A digitalização é uma realidade incontornável para as empresas portuguesas, e a faturação eletrónica B2B (Business-to-Business) representa um dos seus pilares mais importantes. Longe de ser apenas uma tendência, a faturação eletrónica é uma obrigação legal em constante evolução, com um cronograma que exige atenção e preparação por parte das Pequenas e Médias Empresas (PMEs) em Portugal. Este tema, que tem sido alvo de diversas atualizações e adiamentos, nomeadamente segundo as propostas do Governo para o Orçamento do Estado de 2026, é crucial para a conformidade fiscal e a eficiência operacional.
Com a Autoridade Tributária e Aduaneira (AT) a intensificar os seus esforços para modernizar o sistema fiscal, as PMEs precisam de compreender as nuances da faturação eletrónica, desde os seus conceitos base até às implicações práticas no dia-a-dia. Este artigo editorial visa desmistificar o cronograma, explicar o papel de iniciativas como o Peppol e o pacote ViDA, e fornecer um guia para que as empresas portuguesas se preparem eficazmente para estas mudanças. O objetivo é informar, sem pressa de venda, quem procura aprender sobre este tema vital para o futuro dos negócios em Portugal.
Conceito Base — Faturação Eletrónica Simplificada
Em termos simples, uma fatura eletrónica é um documento fiscal emitido, transmitido e recebido em formato digital estruturado, que permite o tratamento automático por sistemas informáticos. É fundamental distinguir esta definição de uma fatura em formato PDF enviada por e-mail, que, embora digital, nem sempre é considerada uma fatura eletrónica com valor legal na sua forma mais pura.
A verdadeira fatura eletrónica utiliza formatos de dados estruturados, como XML, Universal Business Language (UBL) ou Electronic Data Interchange (EDI), que permitem que os sistemas informáticos processem as faturas de forma automática, sem intervenção humana. Este formato estruturado contrasta com o PDF, que, apesar de ser um ficheiro digital, é muitas vezes referido como "papel digital", pois os seus dados não são facilmente interpretáveis por sistemas de contabilidade sem conversão manual ou ferramentas específicas.
Em Portugal, o formato XML de uso obrigatório para a comunicação da faturação com o setor da administração pública é o CIUS-PT (Core Invoice Usage Specification – Portugal). Este formato é crucial para garantir a interoperabilidade na faturação eletrónica, especialmente nas relações B2G (Business-to-Government).

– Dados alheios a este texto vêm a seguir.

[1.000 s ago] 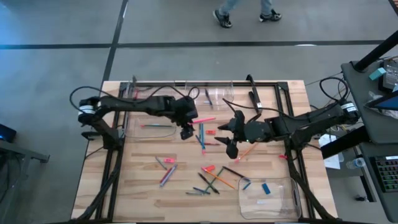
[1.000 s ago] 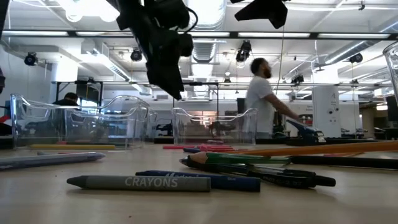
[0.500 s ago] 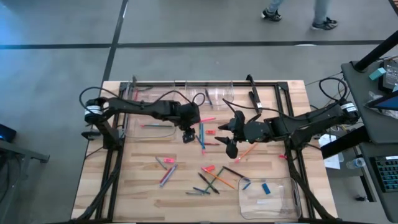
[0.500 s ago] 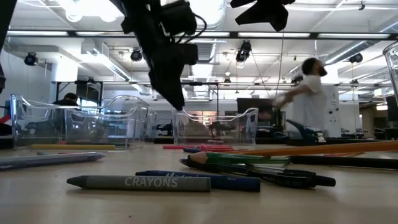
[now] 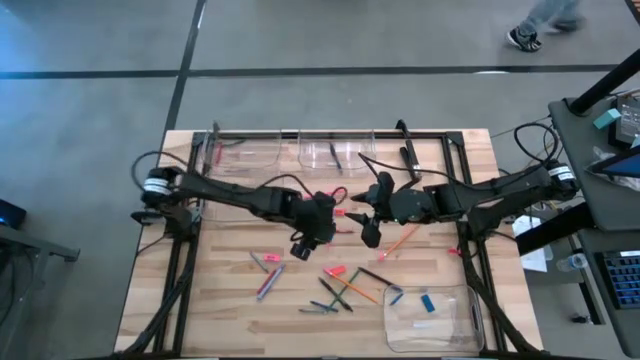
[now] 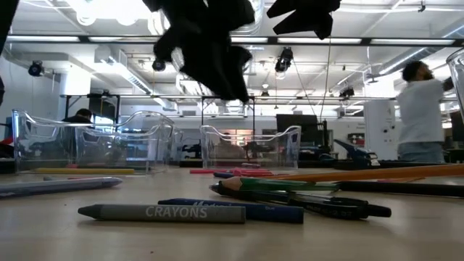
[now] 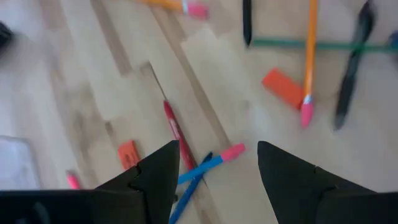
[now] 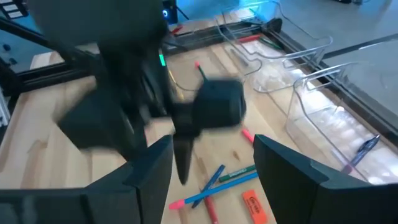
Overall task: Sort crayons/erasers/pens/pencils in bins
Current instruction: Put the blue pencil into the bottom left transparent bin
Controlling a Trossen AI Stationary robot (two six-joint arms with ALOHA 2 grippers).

Como Funciona na Prática — Exemplos Concretos
Atualmente, a obrigatoriedade da faturação eletrónica em Portugal tem sido implementada progressivamente, focando-se principalmente nas relações B2G. Desde janeiro de 2021, as grandes empresas fornecedoras do Estado já estão obrigadas a emitir faturas eletrónicas estruturadas. Para as PMEs, esta obrigatoriedade em transações com entidades públicas foi alvo de adiamentos, sendo que micro, pequenas e médias empresas podem continuar a emitir faturas em PDF até 31 de dezembro de 2026. A partir de 1 de janeiro de 2027, deverão adotar o formato estruturado CIUS-PT.
O sistema de faturação eletrónica B2G em Portugal funciona através de um modelo descentralizado. Os organismos públicos podem optar por utilizar a plataforma de receção de faturas gerida pela eSPAP (Entidade de Serviços Partilhados da Administração Pública) ou implementar a sua própria solução.
No contexto B2B (entre empresas privadas), a faturação eletrónica estruturada ainda não é obrigatória de forma geral em 2026, salvo adoção voluntária, exigência contratual ou enquadramento específico da operação. Contudo, esta realidade está a mudar rapidamente, impulsionada por iniciativas europeias.
O Papel do Peppol
O Peppol (Pan-European Public Procurement On-Line) é uma infraestrutura europeia de comunicação que permite a troca padronizada e segura de documentos fiscais e comerciais entre empresas e organismos públicos de diferentes países. Funciona como uma rede internacional que harmoniza as comunicações entre entidades, eliminando a necessidade de acordos bilaterais entre as partes.
Para as PMEs portuguesas, a adesão ao Peppol não é um processo direto, mas sim feito através do fornecedor de software de faturação, que deve estar credenciado como ponto de acesso ou trabalhar com um parceiro credenciado. Isto sublinha a importância da escolha de um software de faturação que esteja preparado para esta integração, especialmente para empresas que transacionam com entidades públicas ou com clientes/fornecedores noutros países da União Europeia.